A Levi Telleman apanhou-o a pandemia em Genebra, cidade para onde se mudou apenas em Dezembro. Infectado com o coronavírus num lugar a que ainda não teve tempo de chamar seu, o antigo consultor do Departamento de Energia dos Estados Unidos durante a Administração Obama lembra, num artigo para a Wired, o livro do Nobel da Economia Daniel Kahneman Pensar, Depressa e Devagar, onde este nos explica que o nosso cérebro está sempre a fazer-nos cair na mesma armadilha: perante o mundo que gira a grande velocidade, cada um de nós, enquanto ser humano, não toma decisões depois de uma análise racional de todas as premissas e pesando os prós e contras, antes confia “numa estrutura utilitária, simplificada e muitas vezes imprecisa de suposições e heurísticas” para escolher o caminho.
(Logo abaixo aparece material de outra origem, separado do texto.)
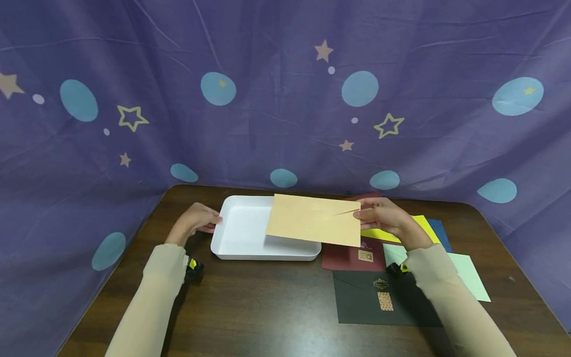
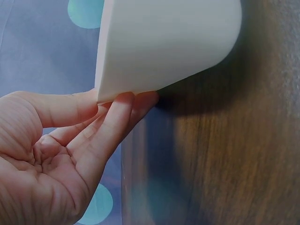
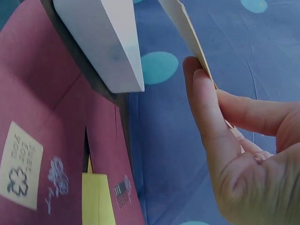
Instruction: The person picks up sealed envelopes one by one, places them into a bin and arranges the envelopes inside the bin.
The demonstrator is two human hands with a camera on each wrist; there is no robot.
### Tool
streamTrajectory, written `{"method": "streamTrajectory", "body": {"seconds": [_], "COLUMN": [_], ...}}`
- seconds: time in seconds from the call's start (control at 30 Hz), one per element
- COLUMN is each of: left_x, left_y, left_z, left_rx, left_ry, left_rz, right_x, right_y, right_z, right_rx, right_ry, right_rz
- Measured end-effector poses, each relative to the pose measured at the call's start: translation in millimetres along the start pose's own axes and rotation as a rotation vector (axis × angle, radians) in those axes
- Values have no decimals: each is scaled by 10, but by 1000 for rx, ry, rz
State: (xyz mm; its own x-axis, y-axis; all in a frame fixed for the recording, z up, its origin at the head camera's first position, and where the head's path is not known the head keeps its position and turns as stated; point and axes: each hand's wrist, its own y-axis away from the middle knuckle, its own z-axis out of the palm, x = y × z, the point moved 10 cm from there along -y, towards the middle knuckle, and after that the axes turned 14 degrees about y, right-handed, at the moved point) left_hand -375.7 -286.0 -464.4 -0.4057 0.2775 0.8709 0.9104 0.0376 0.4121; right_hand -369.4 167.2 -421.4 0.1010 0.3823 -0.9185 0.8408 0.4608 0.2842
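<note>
My left hand (image 1: 196, 219) pinches the left rim of a white rectangular tray (image 1: 243, 220). In the left wrist view, the thumb lies at the edge and the fingers (image 2: 116, 117) press under the tray's outer side. My right hand (image 1: 384, 217) holds a pale yellow envelope (image 1: 312, 218) by its right end. Thumb and fingers pinch that end in the right wrist view, where the envelope (image 3: 190, 35) is seen nearly edge-on. The envelope hangs over the right half of the tray, slightly tilted, and hides part of it.
Right of the tray lie dark red envelopes (image 1: 334, 258), a dark green one (image 1: 357, 297), a light green one (image 1: 473, 277), a bright yellow one (image 1: 421, 225) and a blue one (image 1: 439, 233), partly overlapping. Behind the brown table (image 1: 250, 307) hangs a purple patterned cloth (image 1: 276, 134).
</note>
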Motion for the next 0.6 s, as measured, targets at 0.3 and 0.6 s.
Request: {"method": "streamTrajectory", "body": {"seconds": [0.3,0.6], "left_x": [-14,-14], "left_y": [-14,-18], "left_z": [0,-5], "left_rx": [-1,-1], "left_ry": [2,10], "left_rz": [-7,-1], "right_x": [-11,-25], "right_y": [-116,-235], "right_z": [144,221], "right_rx": [8,18], "right_ry": [57,55], "right_rz": [9,37]}}
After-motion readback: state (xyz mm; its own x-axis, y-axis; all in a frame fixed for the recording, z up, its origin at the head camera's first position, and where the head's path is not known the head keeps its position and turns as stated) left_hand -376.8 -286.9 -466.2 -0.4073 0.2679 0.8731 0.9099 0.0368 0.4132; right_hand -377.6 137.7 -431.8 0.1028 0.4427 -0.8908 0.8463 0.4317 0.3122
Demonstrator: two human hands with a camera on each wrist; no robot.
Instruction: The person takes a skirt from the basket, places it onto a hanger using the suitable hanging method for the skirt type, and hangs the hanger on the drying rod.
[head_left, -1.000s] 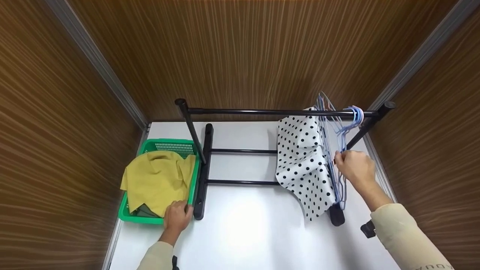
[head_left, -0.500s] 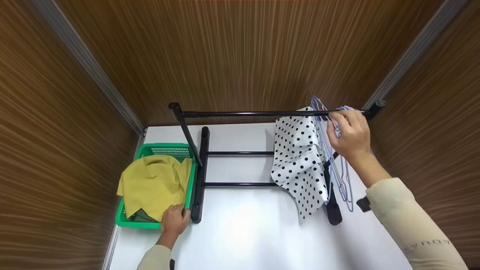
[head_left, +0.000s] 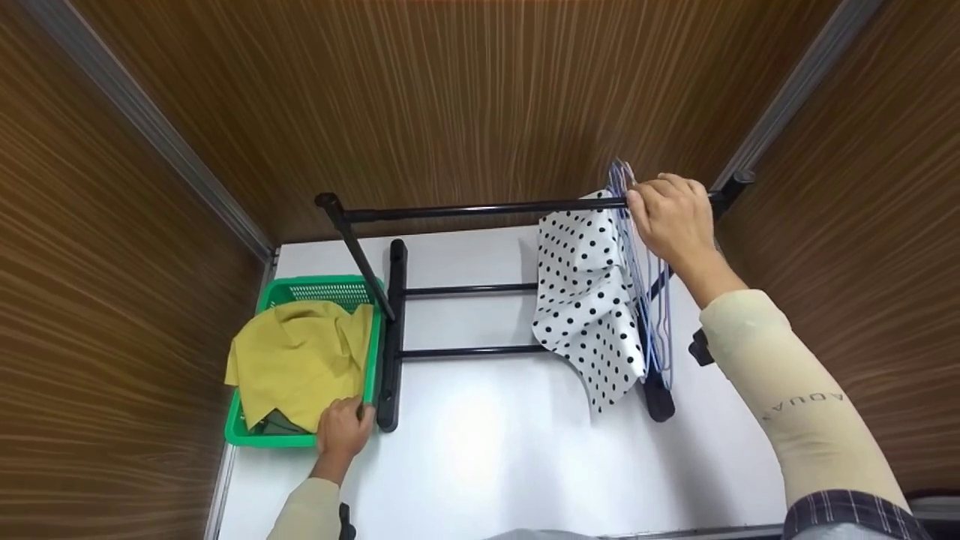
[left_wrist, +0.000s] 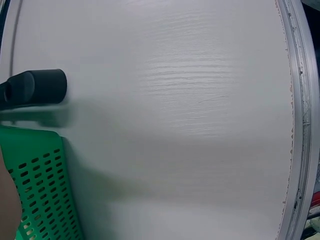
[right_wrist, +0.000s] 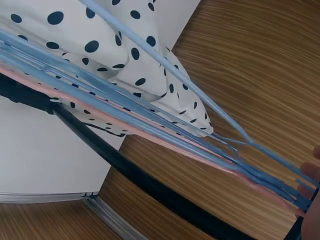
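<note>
Woodgrain walls (head_left: 450, 90), blue hangers (right_wrist: 165, 63) hooks-up, crosswise to rail (head_left: 480, 210), right fingers (head_left: 654, 190) clasping them, left fingers (head_left: 345, 406) gripping green basket (head_left: 274, 440).

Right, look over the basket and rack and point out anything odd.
No spill or damage shows. The yellow cloth flops over the left rim of the green basket instead of lying fully inside; the polka-dot cloth hangs lopsided, its lower edge slanting to a point.

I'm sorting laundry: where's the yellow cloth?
At left in the head view, the yellow cloth lies in the green basket, partly over its left rim, left of the black rack.
</note>
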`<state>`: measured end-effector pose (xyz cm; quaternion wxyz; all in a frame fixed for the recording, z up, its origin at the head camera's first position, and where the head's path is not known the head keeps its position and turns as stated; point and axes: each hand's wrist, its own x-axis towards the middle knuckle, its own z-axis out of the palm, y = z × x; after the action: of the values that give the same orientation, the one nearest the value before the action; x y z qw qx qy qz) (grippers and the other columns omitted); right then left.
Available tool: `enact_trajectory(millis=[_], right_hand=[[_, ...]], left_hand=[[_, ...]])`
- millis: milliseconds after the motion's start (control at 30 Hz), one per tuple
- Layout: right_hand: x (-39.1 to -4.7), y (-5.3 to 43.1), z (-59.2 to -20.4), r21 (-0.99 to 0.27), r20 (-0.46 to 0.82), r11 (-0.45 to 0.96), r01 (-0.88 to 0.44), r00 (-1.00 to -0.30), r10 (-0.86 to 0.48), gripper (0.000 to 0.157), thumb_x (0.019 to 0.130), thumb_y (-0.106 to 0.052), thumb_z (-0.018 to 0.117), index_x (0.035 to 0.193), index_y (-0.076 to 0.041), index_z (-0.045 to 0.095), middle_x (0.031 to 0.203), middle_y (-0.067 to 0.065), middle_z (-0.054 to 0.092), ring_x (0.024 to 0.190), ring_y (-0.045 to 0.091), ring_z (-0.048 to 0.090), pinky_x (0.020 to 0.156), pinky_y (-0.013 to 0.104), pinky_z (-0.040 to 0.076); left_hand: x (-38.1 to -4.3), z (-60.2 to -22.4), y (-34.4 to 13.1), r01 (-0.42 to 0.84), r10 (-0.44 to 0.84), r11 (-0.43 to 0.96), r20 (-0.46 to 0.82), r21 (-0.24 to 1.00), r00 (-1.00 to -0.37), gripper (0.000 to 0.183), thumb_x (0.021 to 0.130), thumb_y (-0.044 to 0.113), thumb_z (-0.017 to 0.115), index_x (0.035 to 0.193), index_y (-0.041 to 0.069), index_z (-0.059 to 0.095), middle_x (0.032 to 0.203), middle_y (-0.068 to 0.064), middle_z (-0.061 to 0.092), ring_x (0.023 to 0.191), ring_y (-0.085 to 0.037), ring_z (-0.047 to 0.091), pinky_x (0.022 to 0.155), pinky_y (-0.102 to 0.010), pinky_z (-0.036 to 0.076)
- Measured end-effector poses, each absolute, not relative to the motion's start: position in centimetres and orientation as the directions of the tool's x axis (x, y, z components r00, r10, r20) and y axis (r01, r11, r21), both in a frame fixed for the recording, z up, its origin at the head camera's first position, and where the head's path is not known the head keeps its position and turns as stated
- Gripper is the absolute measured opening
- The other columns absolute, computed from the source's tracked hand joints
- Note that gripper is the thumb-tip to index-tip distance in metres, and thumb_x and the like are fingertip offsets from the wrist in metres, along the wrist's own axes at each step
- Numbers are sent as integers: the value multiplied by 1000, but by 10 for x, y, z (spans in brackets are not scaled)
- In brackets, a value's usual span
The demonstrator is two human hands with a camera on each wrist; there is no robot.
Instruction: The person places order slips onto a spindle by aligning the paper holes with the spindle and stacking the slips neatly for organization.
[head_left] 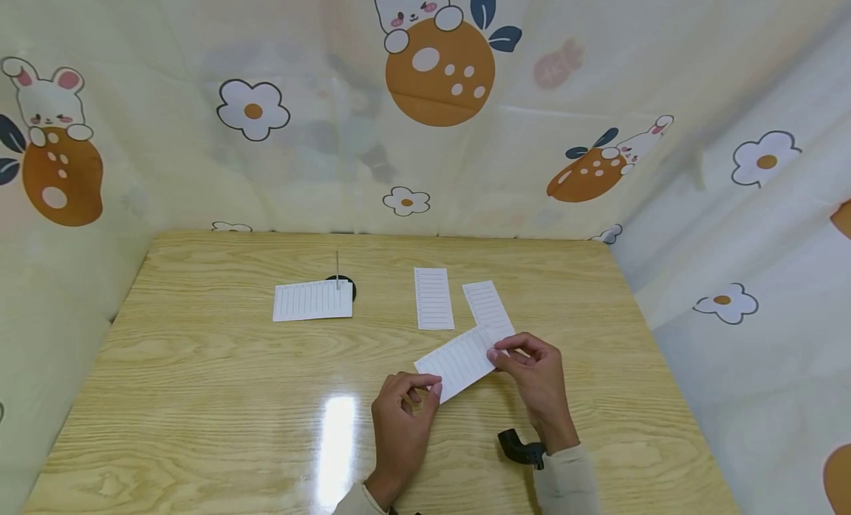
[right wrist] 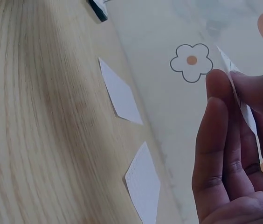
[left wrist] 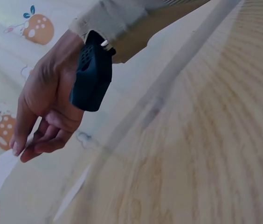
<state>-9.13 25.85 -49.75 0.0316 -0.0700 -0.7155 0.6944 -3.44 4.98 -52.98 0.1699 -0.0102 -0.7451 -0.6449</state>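
Observation:
Both hands hold one white ruled paper slip (head_left: 460,361), tilted above the table. My left hand (head_left: 402,424) pinches its lower left corner between thumb and fingers. My right hand (head_left: 540,382) pinches the right end; the right wrist view shows the slip (right wrist: 248,116) nearly edge-on between fingertips. Beneath and behind it lies a second ruled slip (head_left: 488,306), partly covered in the head view. A third ruled slip (head_left: 434,299) lies upright to the left of that one. In the left wrist view, the right hand (left wrist: 52,102) appears with a dark wrist device.
At the back left, a thin upright spike (head_left: 337,264) rises from a round black base (head_left: 353,290). Another ruled slip (head_left: 309,301) sits over that base, the spike at its right end. A patterned curtain (head_left: 319,168) borders the wooden table (head_left: 219,397) at the back and sides.

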Motion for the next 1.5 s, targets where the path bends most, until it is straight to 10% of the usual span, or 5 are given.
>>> enact_trajectory(millis=[533,1500], right_hand=[[-97,246,-492,-996,-24,83,25,-1000,8,30,81,-7,81,105,8,70,75,13,74,66,16,70,67,33,59],[-110,184,-501,-990,-89,117,81,-994,-58,19,81,-15,83,95,-5,75,100,14,72,71,19,72,72,47,59]], left_hand=[[-45,-526,26,202,-266,180,245,963,-932,5,90,19,74,93,23,76,84,7,68,72,-20,53,56,-22,40],[-65,-527,-41,134,-372,344,266,929,-889,16,83,7,77,90,22,79,79,9,68,69,-17,50,58,-23,39]])
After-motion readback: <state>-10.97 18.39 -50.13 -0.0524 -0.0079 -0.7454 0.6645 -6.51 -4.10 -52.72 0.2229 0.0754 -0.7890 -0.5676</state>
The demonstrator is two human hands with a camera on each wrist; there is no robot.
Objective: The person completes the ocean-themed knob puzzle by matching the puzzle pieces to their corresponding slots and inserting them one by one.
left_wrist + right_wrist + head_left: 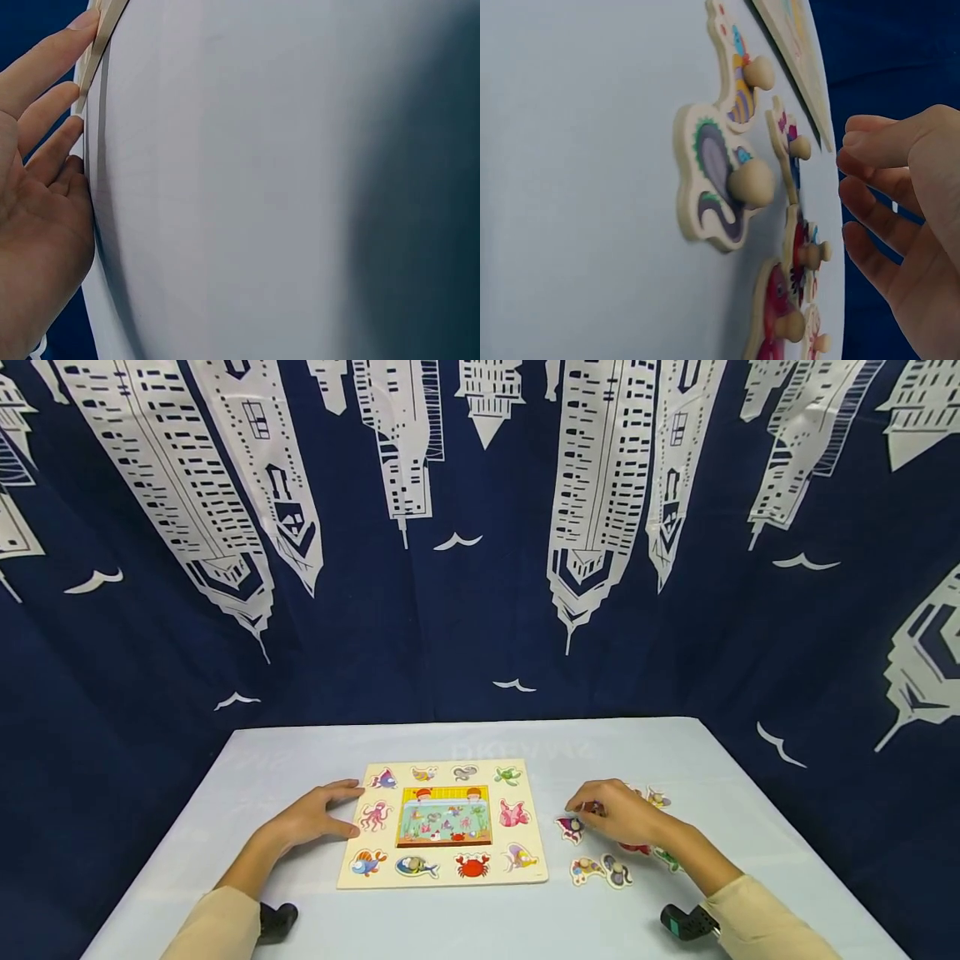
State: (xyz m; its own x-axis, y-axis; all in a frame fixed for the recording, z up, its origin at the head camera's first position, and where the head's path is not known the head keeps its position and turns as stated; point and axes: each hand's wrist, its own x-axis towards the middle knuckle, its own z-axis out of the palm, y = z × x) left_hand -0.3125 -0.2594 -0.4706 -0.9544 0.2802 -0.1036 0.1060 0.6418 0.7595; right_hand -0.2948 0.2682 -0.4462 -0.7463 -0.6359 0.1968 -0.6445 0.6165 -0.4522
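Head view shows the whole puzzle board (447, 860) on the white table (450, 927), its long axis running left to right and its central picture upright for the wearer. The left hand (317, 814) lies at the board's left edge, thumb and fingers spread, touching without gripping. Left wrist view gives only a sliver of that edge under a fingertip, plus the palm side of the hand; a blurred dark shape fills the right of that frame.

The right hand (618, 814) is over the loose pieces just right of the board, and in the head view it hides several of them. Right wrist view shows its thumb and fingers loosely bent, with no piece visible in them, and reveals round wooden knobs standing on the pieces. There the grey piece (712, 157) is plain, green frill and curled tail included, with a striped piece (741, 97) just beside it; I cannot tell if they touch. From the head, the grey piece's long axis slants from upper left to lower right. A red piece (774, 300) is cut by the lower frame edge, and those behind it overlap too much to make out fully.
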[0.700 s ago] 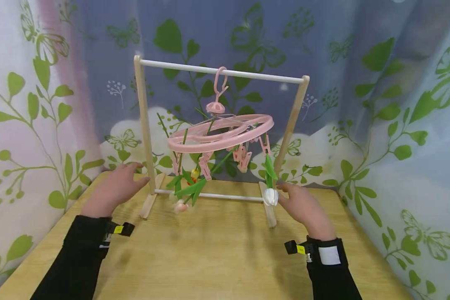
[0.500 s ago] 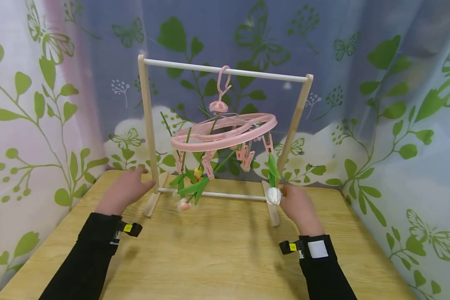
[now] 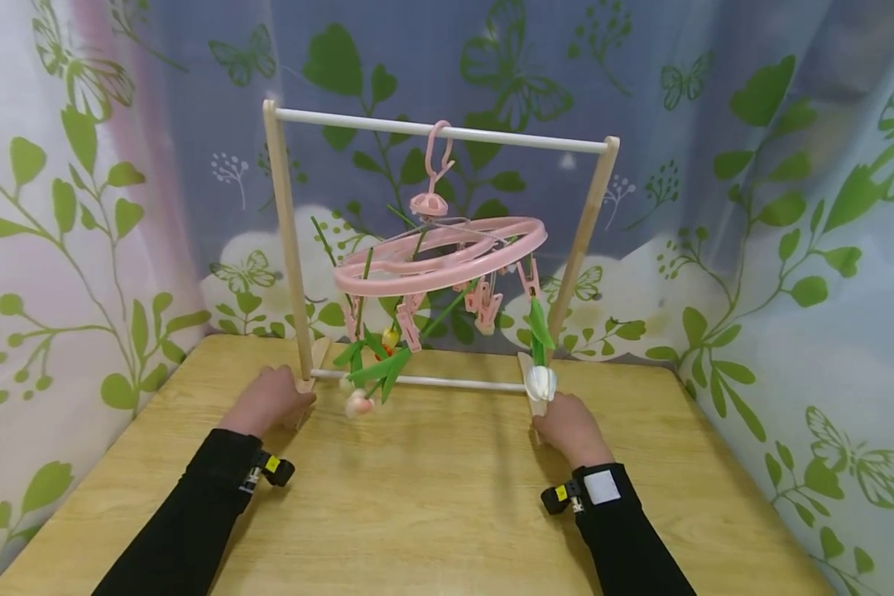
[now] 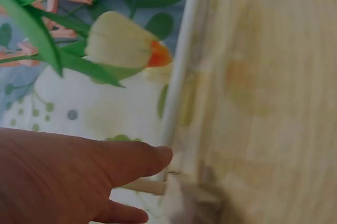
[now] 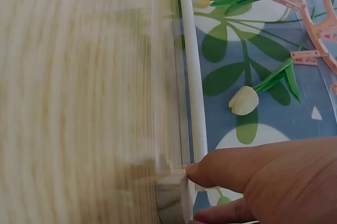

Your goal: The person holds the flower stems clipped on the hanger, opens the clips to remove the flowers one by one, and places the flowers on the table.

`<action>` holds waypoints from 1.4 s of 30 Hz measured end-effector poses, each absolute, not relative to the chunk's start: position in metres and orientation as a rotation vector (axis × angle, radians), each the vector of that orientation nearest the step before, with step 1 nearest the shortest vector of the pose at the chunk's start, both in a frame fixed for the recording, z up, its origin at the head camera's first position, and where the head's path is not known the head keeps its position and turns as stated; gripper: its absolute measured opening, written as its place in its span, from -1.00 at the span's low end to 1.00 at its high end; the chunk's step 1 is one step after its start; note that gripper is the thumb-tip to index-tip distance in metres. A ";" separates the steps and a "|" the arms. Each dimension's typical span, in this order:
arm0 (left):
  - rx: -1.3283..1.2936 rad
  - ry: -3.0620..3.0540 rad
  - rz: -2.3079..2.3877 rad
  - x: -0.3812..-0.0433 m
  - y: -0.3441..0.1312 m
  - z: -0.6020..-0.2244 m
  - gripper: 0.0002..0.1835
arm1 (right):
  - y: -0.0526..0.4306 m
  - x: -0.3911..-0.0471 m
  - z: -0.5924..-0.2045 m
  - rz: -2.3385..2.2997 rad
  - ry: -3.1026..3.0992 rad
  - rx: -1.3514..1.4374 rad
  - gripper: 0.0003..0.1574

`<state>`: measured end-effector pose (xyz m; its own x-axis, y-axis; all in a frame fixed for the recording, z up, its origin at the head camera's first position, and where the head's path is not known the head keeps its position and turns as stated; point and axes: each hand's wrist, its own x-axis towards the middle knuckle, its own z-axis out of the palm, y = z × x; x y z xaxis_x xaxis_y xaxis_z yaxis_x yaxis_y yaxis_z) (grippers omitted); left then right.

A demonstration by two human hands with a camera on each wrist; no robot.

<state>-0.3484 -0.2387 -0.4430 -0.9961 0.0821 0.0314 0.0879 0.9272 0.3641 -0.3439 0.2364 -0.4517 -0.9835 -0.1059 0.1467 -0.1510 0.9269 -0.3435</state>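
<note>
A wooden stand (image 3: 281, 207) with white rods stands on the table. From its top rod hangs a tilted pink clip hanger (image 3: 439, 269). Its clips hold artificial tulips heads down, among them a white tulip (image 3: 541, 383) at the right and a pale pink one (image 3: 359, 403) at the left. My left hand (image 3: 268, 401) grips the stand's left foot, thumb on one side and a finger on the other in the left wrist view. My right hand (image 3: 572, 429) holds the right foot (image 5: 172, 197), its thumb against the wood. Some fingertips are hidden.
The stand's lower white rod (image 3: 447, 383) runs between the feet. Behind and at both sides hangs a curtain (image 3: 715, 207) with green leaves and butterflies. Bare wooden table (image 3: 417, 497) lies in front of the stand. Several pink clips (image 3: 484, 306) dangle under the hanger.
Both hands have come down and nearer to me, from beside the stand's uprights onto its feet. Their fingers have closed in. The hanger still hangs from the top rod.
</note>
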 end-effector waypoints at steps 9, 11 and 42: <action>-0.198 -3.069 -0.424 -0.345 -0.230 -0.453 -0.69 | 0.231 -0.343 -0.450 0.532 -2.930 0.237 -0.85; -0.201 -3.067 -0.413 -0.345 -0.232 -0.453 -0.70 | 0.230 -0.344 -0.448 0.531 -2.938 0.246 -0.85; -0.271 -3.401 -0.762 -0.316 -0.236 -0.409 -0.62 | 0.246 -0.316 -0.416 1.027 -3.195 -0.009 -0.69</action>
Segundo Kahneman, todos nós temos dois sistemas de pensar, o primeiro é rápido, intuitivo e afectado pelas emoções, uma “máquina de conclusões precipitadas”; o outro, lento e racional, analisa o primeiro e tenta perceber o mundo de forma ponderada. O problema do segundo é que sendo lento também é preguiçoso e está sempre muito tentado a alinhar com o primeiro. A pandemia do coronavírus seria o resultado desses pressupostos generalizados errados sobre a economia e as instituições.

Vá para fora cá dentro

Numa colina sobranceira a Austin, Texas, o Blue Starlite ganhou uma dimensão de paraíso perdido em tempo de isolamento forçado. No cinema drive-in de Josh Frank, os texanos podem ver filmes ao ar livre sem sair dos seus carros. No dia em que o fotógrafo do New York Times passou por lá, exibia-se O Grande Lebowski, dos irmãos Cohen. Esta terça-feira passaram as curtas-metragens programadas para o famoso festival South by Southwest, entretanto cancelado. “Faz todo o sentido” pegar no carro e ir até ao cinema, conta Jen Philhower, que havia deixado de vir com os três filhos à medida que estes cresciam e se afastavam dos programas em família. A irritação e a monotonia de um isolamento domiciliário que os impede de contactos físicos para lá do agregado familiar, levou-os a regressar ao Blue Starlite. Os drive-ins são lugares que o mundo se habituou a conhecer dos filmes americanos de meados do século XX, produto óbvio de uma sociedade onde o automóvel joga um papel central, foram entrando em declínio à medida que a tecnologia mudava a forma de ver cinema. De omnipresentes na paisagem dos EUA, restam apenas 305. “Quem diria que ver filmes num drive-in voltaria a ser a opção mais atractiva para sair?”, pergunta Josh Frank, o proprietário do Blue Starlite.

Um povo que morre

Kawésqar é um povo nómada do sul do Chile, os seus membros sempre estiveram habituados a percorrer nas suas canoas os canais da Patagónia ocidental e das ilhas a ocidente da Terra do Fogo, o golfo de Penas e o estreito de Magalhães. Restam na actualidade umas dezenas, daí que a morte de Carlos Renchi, um dos poucos kawésqar que ainda falavam a língua do mesmo nome, se torne num acontecimento: infelizmente por ser um degrau mais no desaparecimento de um povo e de uma língua. Renchi morreu amargado, lutador incansável contra as injustiças do Estado chileno para com os seus indígenas, continuou a acreditar até ao fim que a comunidade é mais importante que o indivíduo. A filha, María Luisa Renchi Navarino, confessou ao El Desconcierto, que o pai “viveu com muito rancor e impotência no coração”. Nunca conseguiu compreender “porque as pessoas eram tão egoístas, tão pouco empáticas com os kawésqar”. Carlos Renchi nunca aprendeu a ler, nem escrever, enganado muitas vezes por empregadores sem escrúpulos que abusavam da sua vontade de trabalhar. A sua filha desabafa: o Chile continua a não reconhecer o “genocídio em relação ao nosso povo, nem nenhuma reparação para os seus membros, mas continua o assistencialismo, o que nos impede de ser sujeitos de direito”.